I keep thinking about a sentence in the Bible that speaks of Christ 'pouring out his life like a drink offering'. Mom has done this for me. If I were to relate this parallel to her in the interview I think she would not recognize the depth of her own sacrifice. So I don't.
I ask mom what drawing she would say ties them all together. Even though she is in the middle of creating this series.
I ask her, "Is there any specific picture that is an 'end' drawing, you know, like how you feel now?"

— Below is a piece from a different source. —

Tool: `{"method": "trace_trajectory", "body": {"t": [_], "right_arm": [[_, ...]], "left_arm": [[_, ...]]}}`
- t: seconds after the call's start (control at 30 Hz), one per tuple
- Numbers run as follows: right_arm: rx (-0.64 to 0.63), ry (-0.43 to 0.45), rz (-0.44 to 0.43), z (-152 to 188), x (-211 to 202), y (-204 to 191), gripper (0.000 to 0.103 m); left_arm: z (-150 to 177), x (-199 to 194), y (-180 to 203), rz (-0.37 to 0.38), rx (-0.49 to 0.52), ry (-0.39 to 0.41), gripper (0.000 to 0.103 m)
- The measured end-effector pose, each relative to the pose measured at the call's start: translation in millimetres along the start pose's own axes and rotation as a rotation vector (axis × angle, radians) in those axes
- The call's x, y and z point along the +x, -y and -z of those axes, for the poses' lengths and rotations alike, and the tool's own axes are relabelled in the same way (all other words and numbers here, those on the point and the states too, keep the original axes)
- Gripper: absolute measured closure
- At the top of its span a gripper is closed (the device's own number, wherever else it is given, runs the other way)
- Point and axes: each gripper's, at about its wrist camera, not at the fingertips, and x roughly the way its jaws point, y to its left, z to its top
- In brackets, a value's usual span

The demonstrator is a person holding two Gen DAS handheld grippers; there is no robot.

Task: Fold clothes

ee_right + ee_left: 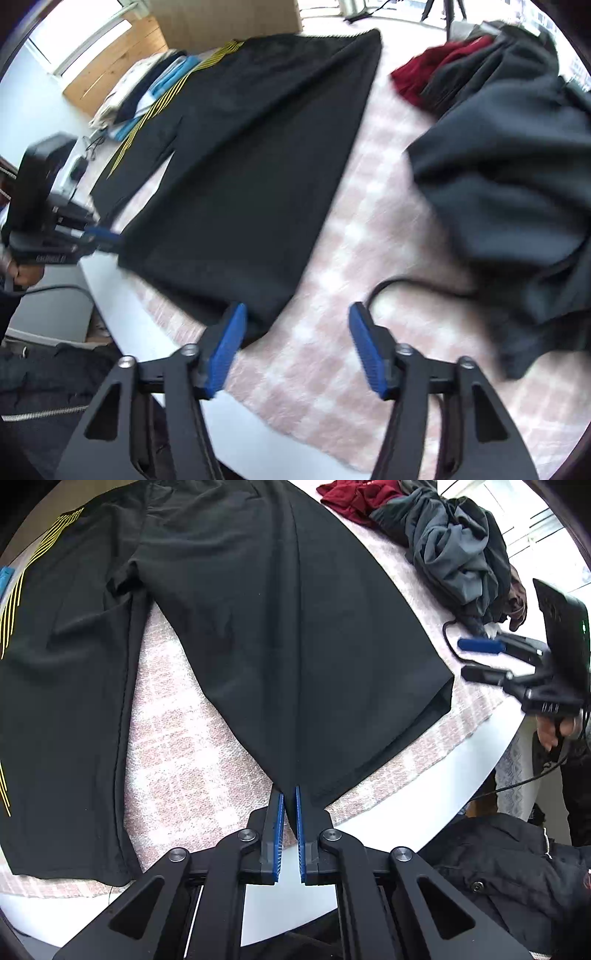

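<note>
Black shorts [229,620] with yellow side stripes [14,602] lie spread flat on a pink checked cloth [184,746]. My left gripper [290,794] is shut on the hem corner of the right leg, at the near edge. The shorts also show in the right wrist view [251,166], where the left gripper [107,236] pinches their corner. My right gripper [297,317] is open and empty, just above the cloth beside the leg's other hem corner; it shows in the left wrist view [469,657] at the right.
A heap of grey [517,192] and dark red clothes [424,77] lies at the far right of the round white table [424,775]. A black cable [399,286] runs beside it. Folded clothes [147,92] are stacked at the far left.
</note>
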Motion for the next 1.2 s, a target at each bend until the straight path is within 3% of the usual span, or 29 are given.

She thinks for a few moments and then turns to another picture. I can't remember the name. It is of a woman's face. On one side every feature is downcast and grieving, a tear trickles down the cheek. The other side is lifted in a smile; even the eye twinkles with delight. Mom says this illustrates her present position, that motherhood is both the joy and anguish. She says that one comes with the other. She now accepts this.
I love my mom as a human. I appreciate her more now than I ever did the statue. Her Mother's Heart series speaks so loudly the choices she has made on my behalf. I still don't understand what being a mother is though. I have never been one. I don't know if I ever will be. I don't know if I have the courage.